::: RECORDED INFORMATION

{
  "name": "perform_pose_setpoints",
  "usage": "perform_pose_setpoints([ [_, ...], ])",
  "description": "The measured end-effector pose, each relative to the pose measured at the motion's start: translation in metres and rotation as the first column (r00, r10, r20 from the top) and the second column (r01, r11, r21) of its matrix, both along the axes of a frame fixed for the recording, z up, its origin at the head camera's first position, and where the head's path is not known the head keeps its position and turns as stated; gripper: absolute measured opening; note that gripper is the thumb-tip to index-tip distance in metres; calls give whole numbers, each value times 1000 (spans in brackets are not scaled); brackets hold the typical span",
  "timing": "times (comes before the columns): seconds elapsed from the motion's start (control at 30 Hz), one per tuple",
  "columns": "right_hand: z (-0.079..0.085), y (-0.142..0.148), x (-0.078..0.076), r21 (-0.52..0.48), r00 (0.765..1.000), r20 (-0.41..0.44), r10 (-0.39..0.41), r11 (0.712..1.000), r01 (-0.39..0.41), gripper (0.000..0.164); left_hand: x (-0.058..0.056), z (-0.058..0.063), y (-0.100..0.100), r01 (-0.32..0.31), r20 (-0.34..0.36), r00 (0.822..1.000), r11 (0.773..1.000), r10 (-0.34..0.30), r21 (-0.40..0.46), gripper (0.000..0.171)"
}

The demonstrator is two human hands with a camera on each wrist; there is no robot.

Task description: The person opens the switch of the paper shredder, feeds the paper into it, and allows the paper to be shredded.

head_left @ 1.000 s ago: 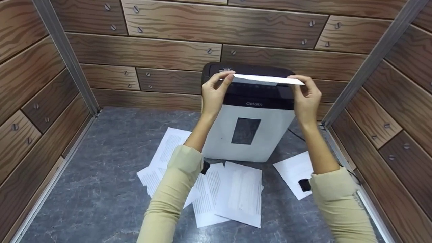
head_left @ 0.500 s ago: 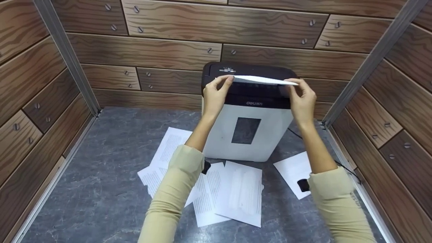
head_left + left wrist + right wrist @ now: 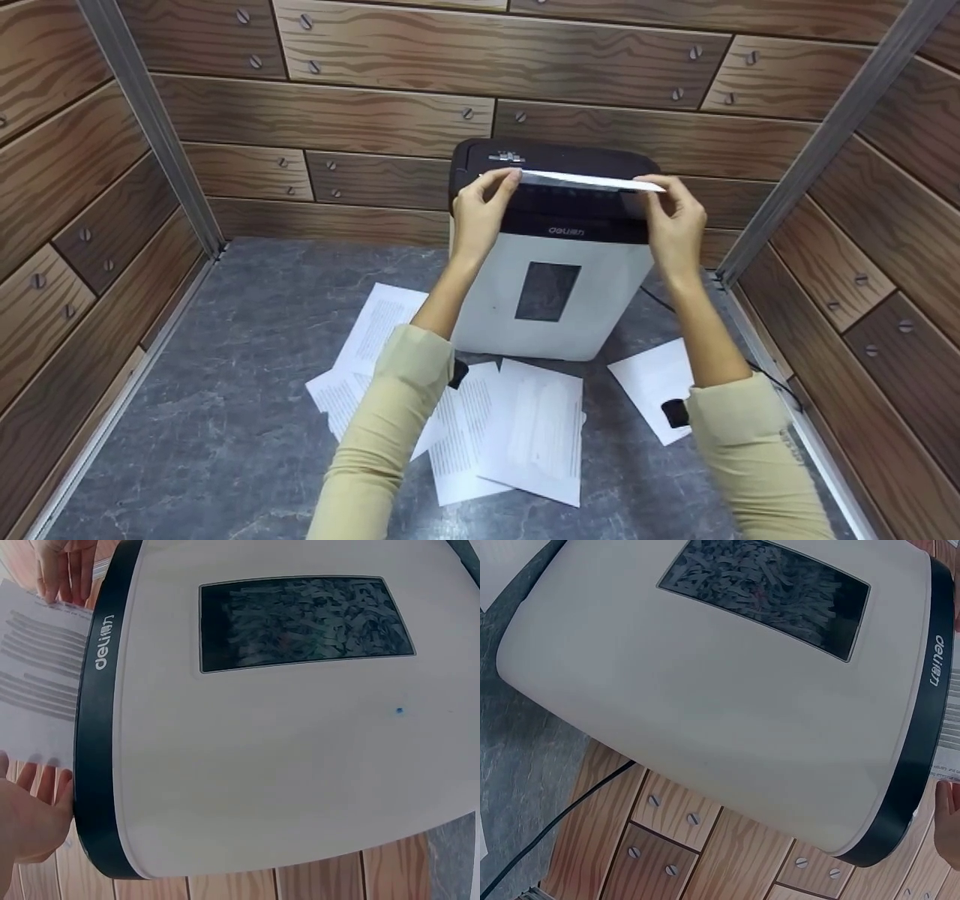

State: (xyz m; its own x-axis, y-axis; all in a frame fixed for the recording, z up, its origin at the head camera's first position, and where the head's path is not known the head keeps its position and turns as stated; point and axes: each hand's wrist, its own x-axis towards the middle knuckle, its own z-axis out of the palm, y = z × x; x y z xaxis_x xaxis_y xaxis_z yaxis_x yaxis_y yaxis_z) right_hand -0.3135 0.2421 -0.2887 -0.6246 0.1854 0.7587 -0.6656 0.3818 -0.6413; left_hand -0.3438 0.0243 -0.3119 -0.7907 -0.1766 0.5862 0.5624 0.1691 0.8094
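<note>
A white and black paper shredder [image 3: 607, 292] stands upright near the back wall, and shredded paper shows behind its dark window [image 3: 307, 622] in the left wrist view. Above its top, a printed sheet of paper [image 3: 585, 181] is held upright, seen edge-on from the head and with its text in the left wrist view. My left hand [image 3: 478, 214] pinches the sheet's left end between thumb and fingers. At the other end, my right hand [image 3: 677, 225] pinches it likewise. The sheet's lower edge is hidden behind the black head of the shredder in both wrist views.
Several printed sheets [image 3: 536, 435] lie overlapping on the grey marbled surface [image 3: 225, 360] in front of the shredder. Another sheet [image 3: 652, 382] lies to the right, partly under my right forearm. A black cord [image 3: 559, 821] runs off to the right. Wood-patterned walls [image 3: 375, 120] enclose three sides.
My right hand has shifted slightly left and down with its end of the sheet, while the left hand has dropped slightly. The sheet bowed midway and now looks straighter and thinner.
</note>
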Motion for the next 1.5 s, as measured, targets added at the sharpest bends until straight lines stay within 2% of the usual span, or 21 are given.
perform_pose_setpoints([
  [0.17, -1, 0, 2, 32, 999, 26, -36, 999, 35, 11, 1, -2, 1, 1, -11, 1000, 999, -1, -34, 23],
  [0.3, -4, 1, 2, 90, 992, 69, -103, 991, 96, 13, 2, -4, 2, -19, -15, 1000, 996, 18, -92, 23],
  [0.5, -20, 17, -18, 134, 983, 90, -160, 980, 147, 15, 2, -7, 1, -95, -59, 995, 965, 83, -244, 26],
  [0.63, -27, 26, -26, 154, 982, 93, -162, 977, 147, 17, 0, -12, -1, -152, -87, 988, 922, 130, -357, 27],
  [0.8, -34, 36, -24, 232, 976, 79, -201, 956, 178, 16, -1, -22, -8, -219, -122, 976, 842, 182, -494, 31],
  [0.93, -45, 46, -23, 288, 982, 42, -186, 943, 167, 17, 0, -32, -16, -210, -139, 977, 790, 159, -576, 33],
  [1.07, -58, 55, -24, 347, 995, -6, -104, 933, 100, 21, -1, -41, -23, -212, -183, 976, 738, 121, -640, 37],
  [1.13, -63, 58, -25, 380, 997, -35, -70, 922, 78, 23, -2, -45, -25, -222, -209, 972, 721, 108, -656, 38],
  [1.2, -67, 60, -26, 405, 997, -58, -52, 912, 71, 27, -4, -47, -26, -234, -232, 967, 713, 102, -661, 39],
  [1.5, -69, 59, -29, 446, 994, -89, -63, 890, 97, 32, -6, -49, -28, -268, -275, 955, 717, 109, -644, 38],
])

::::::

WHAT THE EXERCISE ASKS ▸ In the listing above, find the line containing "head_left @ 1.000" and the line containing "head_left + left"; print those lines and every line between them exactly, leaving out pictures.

WRITTEN REPLY ▸
head_left @ 1.000 s ago: 
head_left @ 0.500 s ago: 
head_left + left wrist + right wrist @ now: 

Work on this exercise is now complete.